Data to use below:
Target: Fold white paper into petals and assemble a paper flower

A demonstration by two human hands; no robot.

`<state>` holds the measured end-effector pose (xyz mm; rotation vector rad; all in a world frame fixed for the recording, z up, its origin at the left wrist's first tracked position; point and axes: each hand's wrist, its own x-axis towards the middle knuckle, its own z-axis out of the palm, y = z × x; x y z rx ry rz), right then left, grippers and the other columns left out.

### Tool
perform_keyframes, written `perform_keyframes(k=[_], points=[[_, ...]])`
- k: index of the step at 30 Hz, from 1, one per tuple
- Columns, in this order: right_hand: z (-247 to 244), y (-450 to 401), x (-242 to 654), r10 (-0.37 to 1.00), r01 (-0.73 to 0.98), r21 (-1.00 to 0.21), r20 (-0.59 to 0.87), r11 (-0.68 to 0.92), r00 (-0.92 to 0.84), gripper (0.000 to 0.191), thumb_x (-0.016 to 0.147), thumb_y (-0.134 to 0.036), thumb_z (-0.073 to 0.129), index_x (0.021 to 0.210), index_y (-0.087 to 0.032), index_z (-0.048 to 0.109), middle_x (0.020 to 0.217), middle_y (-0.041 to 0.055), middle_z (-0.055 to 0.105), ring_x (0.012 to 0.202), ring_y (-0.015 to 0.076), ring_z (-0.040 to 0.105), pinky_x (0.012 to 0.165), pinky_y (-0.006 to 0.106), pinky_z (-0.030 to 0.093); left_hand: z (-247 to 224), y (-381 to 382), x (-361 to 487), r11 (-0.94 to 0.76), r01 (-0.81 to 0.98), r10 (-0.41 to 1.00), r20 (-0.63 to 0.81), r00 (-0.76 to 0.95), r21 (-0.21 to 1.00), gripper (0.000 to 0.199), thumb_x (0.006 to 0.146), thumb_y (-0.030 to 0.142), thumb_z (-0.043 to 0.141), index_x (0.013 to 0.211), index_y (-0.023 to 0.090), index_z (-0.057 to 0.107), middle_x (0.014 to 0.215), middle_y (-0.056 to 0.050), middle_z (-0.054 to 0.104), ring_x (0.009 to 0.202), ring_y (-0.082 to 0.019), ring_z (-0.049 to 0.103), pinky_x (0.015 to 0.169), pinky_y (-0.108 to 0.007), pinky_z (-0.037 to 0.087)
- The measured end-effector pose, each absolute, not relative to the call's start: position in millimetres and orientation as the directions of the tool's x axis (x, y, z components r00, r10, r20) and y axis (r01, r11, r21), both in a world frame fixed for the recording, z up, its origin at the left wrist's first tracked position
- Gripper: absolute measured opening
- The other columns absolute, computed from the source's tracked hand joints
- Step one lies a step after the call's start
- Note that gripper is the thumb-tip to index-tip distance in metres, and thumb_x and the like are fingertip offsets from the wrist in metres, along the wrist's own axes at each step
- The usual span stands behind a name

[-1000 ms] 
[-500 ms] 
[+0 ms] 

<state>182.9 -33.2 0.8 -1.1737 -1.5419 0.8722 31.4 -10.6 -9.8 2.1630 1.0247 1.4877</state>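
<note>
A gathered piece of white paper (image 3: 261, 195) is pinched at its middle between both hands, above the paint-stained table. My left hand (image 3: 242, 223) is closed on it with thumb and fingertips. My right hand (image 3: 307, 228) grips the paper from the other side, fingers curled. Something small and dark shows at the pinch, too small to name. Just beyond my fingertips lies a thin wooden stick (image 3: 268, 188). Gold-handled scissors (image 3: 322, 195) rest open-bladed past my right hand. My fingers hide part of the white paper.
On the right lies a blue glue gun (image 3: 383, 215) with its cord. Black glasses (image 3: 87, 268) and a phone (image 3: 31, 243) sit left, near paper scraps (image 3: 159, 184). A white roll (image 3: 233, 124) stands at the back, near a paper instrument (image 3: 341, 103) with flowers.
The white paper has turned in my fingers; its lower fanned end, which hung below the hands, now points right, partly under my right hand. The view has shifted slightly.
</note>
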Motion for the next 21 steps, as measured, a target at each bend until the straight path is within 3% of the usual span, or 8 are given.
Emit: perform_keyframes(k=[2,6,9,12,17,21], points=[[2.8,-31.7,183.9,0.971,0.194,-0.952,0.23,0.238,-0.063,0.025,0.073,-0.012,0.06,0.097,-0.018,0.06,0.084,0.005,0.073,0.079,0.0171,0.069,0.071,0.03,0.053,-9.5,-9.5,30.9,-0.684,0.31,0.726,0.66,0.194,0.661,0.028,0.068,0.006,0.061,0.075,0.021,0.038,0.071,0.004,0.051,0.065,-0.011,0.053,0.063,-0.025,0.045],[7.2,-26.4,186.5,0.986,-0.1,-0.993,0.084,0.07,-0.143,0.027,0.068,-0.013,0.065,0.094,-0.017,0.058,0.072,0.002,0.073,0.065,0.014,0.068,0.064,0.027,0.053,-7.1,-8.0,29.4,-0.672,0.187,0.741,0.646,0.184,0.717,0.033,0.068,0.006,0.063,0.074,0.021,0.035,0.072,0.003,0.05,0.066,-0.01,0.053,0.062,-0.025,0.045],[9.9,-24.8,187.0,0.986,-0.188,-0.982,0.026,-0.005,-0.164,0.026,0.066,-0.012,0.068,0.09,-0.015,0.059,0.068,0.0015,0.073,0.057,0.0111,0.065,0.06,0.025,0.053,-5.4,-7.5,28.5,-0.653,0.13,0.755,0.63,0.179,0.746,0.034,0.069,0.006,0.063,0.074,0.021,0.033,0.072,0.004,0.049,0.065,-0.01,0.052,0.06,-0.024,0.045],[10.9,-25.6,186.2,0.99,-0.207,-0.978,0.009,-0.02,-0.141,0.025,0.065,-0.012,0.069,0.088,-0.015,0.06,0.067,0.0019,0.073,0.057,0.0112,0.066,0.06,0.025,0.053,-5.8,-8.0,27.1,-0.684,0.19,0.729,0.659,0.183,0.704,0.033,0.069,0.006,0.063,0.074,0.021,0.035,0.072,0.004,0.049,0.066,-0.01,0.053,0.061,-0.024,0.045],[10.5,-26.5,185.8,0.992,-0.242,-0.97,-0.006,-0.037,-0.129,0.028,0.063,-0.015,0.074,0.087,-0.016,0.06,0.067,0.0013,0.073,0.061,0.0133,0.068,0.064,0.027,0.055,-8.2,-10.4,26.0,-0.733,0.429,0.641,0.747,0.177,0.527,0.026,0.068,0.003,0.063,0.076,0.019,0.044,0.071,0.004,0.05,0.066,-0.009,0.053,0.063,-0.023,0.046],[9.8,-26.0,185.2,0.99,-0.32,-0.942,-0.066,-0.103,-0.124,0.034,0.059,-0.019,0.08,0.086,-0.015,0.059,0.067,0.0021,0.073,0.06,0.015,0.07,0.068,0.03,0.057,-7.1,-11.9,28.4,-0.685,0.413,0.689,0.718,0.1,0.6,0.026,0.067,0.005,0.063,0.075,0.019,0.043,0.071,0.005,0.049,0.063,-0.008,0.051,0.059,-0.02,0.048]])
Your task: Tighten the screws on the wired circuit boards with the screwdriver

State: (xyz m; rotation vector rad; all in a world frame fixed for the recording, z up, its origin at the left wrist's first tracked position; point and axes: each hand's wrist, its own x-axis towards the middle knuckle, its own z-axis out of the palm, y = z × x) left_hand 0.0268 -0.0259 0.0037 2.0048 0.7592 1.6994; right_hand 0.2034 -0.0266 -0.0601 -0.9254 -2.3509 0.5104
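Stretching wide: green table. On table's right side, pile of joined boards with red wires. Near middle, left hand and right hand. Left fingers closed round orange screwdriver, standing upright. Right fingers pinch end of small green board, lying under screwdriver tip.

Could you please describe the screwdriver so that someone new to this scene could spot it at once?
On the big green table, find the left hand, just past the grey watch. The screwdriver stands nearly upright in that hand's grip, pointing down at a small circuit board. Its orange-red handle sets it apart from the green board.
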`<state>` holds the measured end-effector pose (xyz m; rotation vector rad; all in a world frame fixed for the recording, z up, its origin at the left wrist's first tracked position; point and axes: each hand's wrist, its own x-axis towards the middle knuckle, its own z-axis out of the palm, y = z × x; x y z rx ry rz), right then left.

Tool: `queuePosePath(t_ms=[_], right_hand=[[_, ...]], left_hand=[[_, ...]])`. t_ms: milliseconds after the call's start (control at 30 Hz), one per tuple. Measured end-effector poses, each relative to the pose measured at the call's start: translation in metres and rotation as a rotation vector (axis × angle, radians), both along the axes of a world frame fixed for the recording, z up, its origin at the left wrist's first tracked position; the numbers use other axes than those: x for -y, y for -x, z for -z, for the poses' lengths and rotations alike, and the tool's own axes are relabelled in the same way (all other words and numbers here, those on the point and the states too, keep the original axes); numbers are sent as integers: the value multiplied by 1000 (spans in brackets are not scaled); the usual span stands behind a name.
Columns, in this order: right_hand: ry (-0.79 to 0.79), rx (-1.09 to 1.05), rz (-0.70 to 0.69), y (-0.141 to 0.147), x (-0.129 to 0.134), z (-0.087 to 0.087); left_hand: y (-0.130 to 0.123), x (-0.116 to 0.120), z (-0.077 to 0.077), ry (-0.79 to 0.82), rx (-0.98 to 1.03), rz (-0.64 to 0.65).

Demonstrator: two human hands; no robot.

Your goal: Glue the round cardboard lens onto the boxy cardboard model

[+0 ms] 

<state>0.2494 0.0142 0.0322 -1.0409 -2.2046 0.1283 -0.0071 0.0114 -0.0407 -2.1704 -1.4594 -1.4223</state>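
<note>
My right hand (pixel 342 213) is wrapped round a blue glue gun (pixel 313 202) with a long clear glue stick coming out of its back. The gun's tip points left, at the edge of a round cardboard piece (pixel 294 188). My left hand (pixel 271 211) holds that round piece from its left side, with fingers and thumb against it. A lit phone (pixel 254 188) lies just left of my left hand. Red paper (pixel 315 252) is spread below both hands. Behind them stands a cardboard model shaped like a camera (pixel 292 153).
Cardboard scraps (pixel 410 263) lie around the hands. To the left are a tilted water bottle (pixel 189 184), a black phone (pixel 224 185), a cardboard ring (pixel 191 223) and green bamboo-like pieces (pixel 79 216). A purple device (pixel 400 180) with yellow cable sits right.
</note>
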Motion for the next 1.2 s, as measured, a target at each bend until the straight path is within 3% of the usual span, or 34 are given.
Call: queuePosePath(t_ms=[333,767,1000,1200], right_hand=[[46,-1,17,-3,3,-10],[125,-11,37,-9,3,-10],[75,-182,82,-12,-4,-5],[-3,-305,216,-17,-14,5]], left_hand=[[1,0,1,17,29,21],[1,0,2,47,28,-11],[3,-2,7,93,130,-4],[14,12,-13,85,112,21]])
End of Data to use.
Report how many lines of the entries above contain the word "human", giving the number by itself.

2